May 11, 2022

HEART Matters - KNOW YOUR FOODS

HEART MATTERS  -  KNOW YOUR FOODS

GREEN LIST (FOODS & SUPPLEMENTS YOU SHOULD TAKE)
1. Cacao/ Cocoa drink or dark chocolate
2. Green Tea (approx 2 - 3 cups a day)
3. Raw Garlic (4 - 5 cloves a day)
4. Raw Turmeric (approx 3 - 4 gm a day) along with Black Pepper. (Those who are on Blood Thinner drugs should avoid taking this).
5. Triphala (500 mg a day)
6. Fish oil/ Cod liver oil (approx 1 gm a day)
7. B-Complex Vitamins (especially for Vegetarians)
8. Vitamin D3 (1000 IU a day)
9. Walnuts, Almonds, Hazelnuts, Chestnuts, Pecans, Peanuts, Flaxseeds, Pumpkin seeds, Chia seeds and other seeds (approx 25 gm a day) (watch out for Aflatoxins in nuts, especially in peanuts) (large servings of pumpkin seeds may cause constipation or fecal impaction for some people)
10. Beetroots
11. Pomegranate
12. Cucumber
13. Watermelon
14. Blueberries, Blackberries, Raspberries, Cranberries
15. Indian Gooseberry (Amla) 
16. Spinach, Lettuce, Kale, Artichoke, Arugula, Bok choy, Swiss chard, Celery, Moringa fresh leaves and other Leafy Greens
17. Cauliflower, Broccoli, Red cabbage, Chinese cabbage, Brussels sprouts, Tomatoes, carrots, asparagus
18. Avocados, apples, peaches, pears, oranges (and other citrus fruits) and grapefruit (grapefruit may interfere with some medications, please check)
19. Fish like Salmon, Mackerel, Sardines and Tuna (watch out for mercury in fish)
20. Soy beans, black Beans, kidney beans, chickpeas, Lentils, and other legumes, tofu
21. Barley, steel cut oats, quinoa, basmati brown rice, millets
22. Spices like cayenne pepper, red and yellow bell pepper, clove, Ceylon cinnamon

ORANGE LIST (FOODS YOU MAY TAKE WITHIN LIMITS) 
1. White rice/ idli rice (upto 150 gm a day) OR refined wheat chappati, paratha ( upto 160 gm a day).
2. Milk (upto 75 ml a day)
3. Sugar (upto 5 teaspoons a day)
4. Coffee or Tea (2 to 3 cups a day with sugar and milk included within the above mentioned limits)
5. Cold pressed Sesame oil/ Olive oil (upto 20 ml a day)
6. Egg yolks (limits apply for those with LDL cholesterol > 150 mg/dL)
7. Chicken, turkey, lean meat, shrimps, prawns (limits apply for those with LDL cholesterol > 130 mg/dL)
8. Butter/ ghee/ cheese/ coconut/ coconut oil (limits apply for those with LDL cholesterol > 130 mg/dL)
9. Alcohol (Less than one standard drink a day - 12 ounces of beer, 5 ounces of wine or 1.5 ounces of 80-proof spirits) You should stop drinking alcohol if your abdomen Ultrasound has shown signs of Fatty Liver and/or if you have Prediabetes/ Diabetes.

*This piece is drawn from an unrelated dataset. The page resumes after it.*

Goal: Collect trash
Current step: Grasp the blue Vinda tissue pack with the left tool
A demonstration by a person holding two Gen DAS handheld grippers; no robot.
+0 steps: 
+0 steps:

RED LIST (FOODS YOU MUST AVOID) 
1. All foods made out of maida, like naan, parotta
2. All bakery goods, white bread, puff, pizza etc.,
3. Biscuits, cookies etc.,
4. Cakes, brownies, ice creams etc.,
5. Potato chips, packaged snacks etc.,
6. All packaged ready-to-eat foods containing simple carbs, oils, fats
7. All instant food products like Maggi noodles, corn flakes etc.,
8. Indian sweets
9. Soda, sugary drinks like Coke
10. Red meat and Processed meat, beef, pork, sausages, bacon, hot dogs etc., 
11. Poultry with skin
12. Shortening, margarine, vanaspati and other hydrogenated fats
13. Deep fried foods
14. Saturated vegetable oils, processed vegetable seed oils (like Gold Winner & Fortune)

The Five-Two Diet Plan

Those who cannot strictly follow the Green List Diet every day may follow the Five-Two Diet Plan. In this plan, you eat only the foods in the Green List and some foods in the Orange List for five days and the next two days are your cheat days, you eat anything you want. You repeat the cycle.

Healthy Eating Practice
Every day your Eating Window should be less than 10 hours and your Fasting Window should be 14 hours or more. Fasting Window would mean taking nothing except water. Also, you should not have snacks containing carbs or sugary drinks in between meals. If you like to have some snacks in between meals eat a low fructose fruit or some nuts. This pattern of eating will keep your Insulin levels low. High Insulin level is a major risk factor for Coronary Artery Disease, about which I will discuss later.